I read and research on line all the time. The net has given us such terrific access to knowledge. I do consider myself as a searcher/student. The old saw about the more you learn the more you realize how much you still have to learn.

I do believe in that and in the old engineering adage not to trust self declared experts as they have yet to learn enough to realize that.

So I will continue to study and to pose questions and to post things I find. I realize this bothers those of you who are experts and have everything cast in concrete. Sorry to bother you. To me the world and science is always changing and always interesting.

We have come so far since even the 50s. I love my solar panels and many other things. I hope we keep on striving for change and ever new and increasing knowledge on all subjects.

Some one once said mankind should learn to be generalists specialization was for insects. He may have had a point since we all tend to view the world (if we are not careful) in terms of our specialty if we have one.

Hope everyone has a good weekend.
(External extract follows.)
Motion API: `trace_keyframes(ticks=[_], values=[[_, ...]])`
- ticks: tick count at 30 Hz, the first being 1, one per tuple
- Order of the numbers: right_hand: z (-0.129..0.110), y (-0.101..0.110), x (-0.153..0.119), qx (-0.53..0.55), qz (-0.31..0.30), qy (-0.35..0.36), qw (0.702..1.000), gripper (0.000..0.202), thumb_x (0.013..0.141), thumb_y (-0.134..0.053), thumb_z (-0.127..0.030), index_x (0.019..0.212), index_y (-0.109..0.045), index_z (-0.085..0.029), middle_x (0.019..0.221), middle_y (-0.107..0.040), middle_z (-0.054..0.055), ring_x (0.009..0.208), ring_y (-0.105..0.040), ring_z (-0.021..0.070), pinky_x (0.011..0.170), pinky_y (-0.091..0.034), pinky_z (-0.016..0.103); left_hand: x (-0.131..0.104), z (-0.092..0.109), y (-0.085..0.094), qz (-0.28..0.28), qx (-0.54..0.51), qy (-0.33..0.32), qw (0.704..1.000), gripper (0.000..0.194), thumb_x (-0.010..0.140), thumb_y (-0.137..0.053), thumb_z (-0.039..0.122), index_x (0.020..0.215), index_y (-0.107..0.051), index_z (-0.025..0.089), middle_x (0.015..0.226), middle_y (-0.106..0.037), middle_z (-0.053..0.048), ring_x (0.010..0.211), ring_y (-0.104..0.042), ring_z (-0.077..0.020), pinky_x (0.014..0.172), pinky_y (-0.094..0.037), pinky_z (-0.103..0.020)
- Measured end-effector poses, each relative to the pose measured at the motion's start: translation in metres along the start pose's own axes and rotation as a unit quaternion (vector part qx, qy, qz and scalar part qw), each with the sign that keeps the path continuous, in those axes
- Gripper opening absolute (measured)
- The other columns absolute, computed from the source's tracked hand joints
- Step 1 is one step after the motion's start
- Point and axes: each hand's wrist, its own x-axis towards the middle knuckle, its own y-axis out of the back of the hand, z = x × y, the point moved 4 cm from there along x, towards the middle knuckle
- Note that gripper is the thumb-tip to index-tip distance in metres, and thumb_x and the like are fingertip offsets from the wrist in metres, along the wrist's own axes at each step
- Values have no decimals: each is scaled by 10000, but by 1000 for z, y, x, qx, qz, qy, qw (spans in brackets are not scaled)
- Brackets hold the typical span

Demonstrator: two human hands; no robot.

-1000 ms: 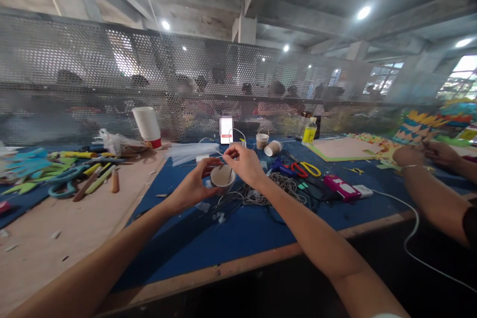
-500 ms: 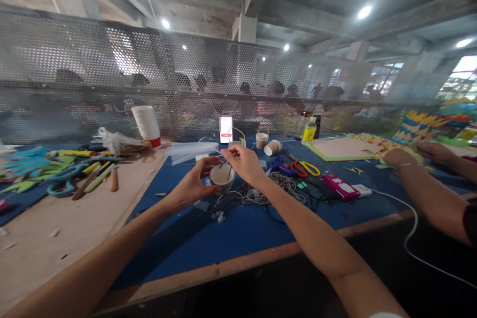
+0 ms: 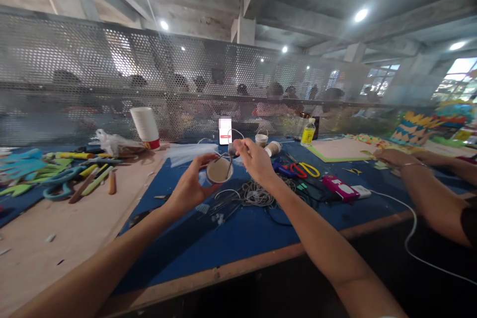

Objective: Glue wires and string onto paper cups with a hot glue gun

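Note:
My left hand (image 3: 192, 186) is wrapped round the side of a small paper cup (image 3: 219, 171), fingers at the far side and thumb at the near side. The cup is tilted so that its brownish inside faces me. From its rim rises a thin grey cord (image 3: 230, 161), bent in an arc. My right hand (image 3: 255, 160), just above and right of the cup, pinches this cord; the fingertips partly hide the grip. Below the cup a tangle of grey cord (image 3: 258, 194) lies on the blue mat (image 3: 167, 253).
A lit phone (image 3: 225, 130) stands ahead. Two small cups (image 3: 261, 137) are behind my right hand. Scissors (image 3: 309, 169), a magenta box (image 3: 340, 188) and a bottle (image 3: 308, 131) lie right. Stacked paper cups (image 3: 144, 128) and tools (image 3: 89, 184) are left. A co-worker's arms (image 3: 425, 184) reach in.
My left hand has tilted the cup towards me and shifted it slightly left. My right hand has moved a little right and up with the cord. The co-worker's hands have moved left.

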Motion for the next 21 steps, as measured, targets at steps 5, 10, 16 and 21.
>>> trace_keyframes(ticks=[5, 10, 16, 21], values=[[6, 4, -14, 29, -20, 5, 999, 498, 956, -367, -660, 1010, -621, -235, 1017, -701, 56, 776, -636, 162, 670, -453, 278, -3, 3, 3, 33, 69, -35, 996, 686, 762, -759, 256, 1362, -427, 236, 1331, -567, -125, 1178, -599, -285, 990, -507, -477], [17, 5, -27, 88, -45, 20, 995, 466, 978, -374, -611, 1095, -617, -231, 1046, -678, 66, 829, -635, 169, 762, -492, 314, -3, 14, 5, 52, 126, -92, 986, 669, 781, -744, 231, 1367, -421, 224, 1308, -561, -143, 1201, -570, -293, 985, -503, -479], [18, 4, -32, 168, -97, 44, 980, 453, 970, -431, -581, 1224, -549, -226, 1123, -641, 81, 893, -635, 172, 789, -524, 328, -5, 20, 5, 63, 134, -111, 983, 703, 778, -754, 207, 1385, -399, 229, 1323, -562, -150, 1220, -558, -288, 996, -500, -484], [6, 1, -37, 139, -113, 104, 978, 697, 782, -730, -557, 1353, -462, -261, 1284, -558, 103, 1044, -602, 209, 920, -524, 385, -7, 21, 7, 90, 141, -105, 980, 733, 756, -781, 240, 1381, -398, 227, 1322, -564, -149, 1181, -581, -294, 960, -521, -481]])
I am off to brunch and work on the ChrisCraft and the GarWood for the rest of the weekend.:D

ljb5
05-15-2010, 09:58 AM
I would not describe the "Journal of Crystal Growth" as required reading to in order to learn anything. It may be one of many sources to learn more about crystal growth but I doubt that it will help with other subjects.

You were spouting off and showing your ignorance about growth modes of crystals.

I agree that J.C.G. is not required reading for most subjects... but if you're going to try to discuss crystal growth (as you did), you really ought to know what the hell you're talking about.

You seem to be really adept at pointing out that you're not an expert in certain fields.... but only after you make untrue claims about them. :rolleyes:

And you're really good at pointing out what you haven't read (and aren't going to read)... but only after you claimed to know something that you don't.

jbelow
05-15-2010, 01:00 PM
No one knows if the earth is warming or not. You guys just parrot the side you want to believe in. Same with the orign of life and evolution. Case closed nuff said.